Proving Vector Spaces: W & U in F

In summary, the conversation discusses the proof that V is a vector space over F, the proof that W is a subspace of V, and the proof that U is a subspace of V and is contained in W. The conversation also touches on the idea of showing that sums and scalar multiples of elements in U remain in U, and the importance of showing that the sum of every sequence squared is finite in order to prove this.
  • #1
fk378
367
0

Homework Statement


Let F be the field of all real numbers and let V be the set of all sequences (a1,a2,...a_n,...), a_i in F, where equality, addition, and scalar multiplication are defined component-wise.
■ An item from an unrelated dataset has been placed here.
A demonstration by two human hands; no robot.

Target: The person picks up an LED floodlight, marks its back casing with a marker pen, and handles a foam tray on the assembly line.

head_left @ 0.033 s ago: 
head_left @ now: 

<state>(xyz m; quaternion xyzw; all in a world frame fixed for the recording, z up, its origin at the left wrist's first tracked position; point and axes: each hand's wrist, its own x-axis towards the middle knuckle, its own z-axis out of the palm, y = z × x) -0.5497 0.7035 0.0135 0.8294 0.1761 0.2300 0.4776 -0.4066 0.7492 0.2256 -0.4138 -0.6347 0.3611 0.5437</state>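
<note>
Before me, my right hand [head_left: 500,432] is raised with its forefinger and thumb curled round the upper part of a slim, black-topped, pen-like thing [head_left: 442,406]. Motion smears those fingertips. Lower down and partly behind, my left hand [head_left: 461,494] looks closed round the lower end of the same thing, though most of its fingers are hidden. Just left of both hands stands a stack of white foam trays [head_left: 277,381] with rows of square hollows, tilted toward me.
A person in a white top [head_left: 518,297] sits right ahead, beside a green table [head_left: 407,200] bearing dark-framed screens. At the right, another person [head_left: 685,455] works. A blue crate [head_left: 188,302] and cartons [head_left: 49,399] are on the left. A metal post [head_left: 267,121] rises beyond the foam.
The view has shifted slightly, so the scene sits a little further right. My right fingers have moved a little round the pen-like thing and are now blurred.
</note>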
(a) Prove that V is a vector space over F
(b) Let W={(a1, a2,...,a_n,...) in V | lim a_n = 0 as n-->inf}. Prove that W is a subspace of V.
(c) Let U={(a1,...,a_n,...) in V | summation of (a_i)^2 is finite, i evaluated from 1 to inf}. Prove that U is a subspace of V and is contained in W.

The Attempt at a Solution


I know that in order for W to be a subspace of V, W must form a vector space over F under the operations of V. I've already proved (a). Do I need to know the limit of a_n to prove (b) or is that just for (c)? It seems like proving (b) is pretty similar to (a), right? Any tips on proving (c)?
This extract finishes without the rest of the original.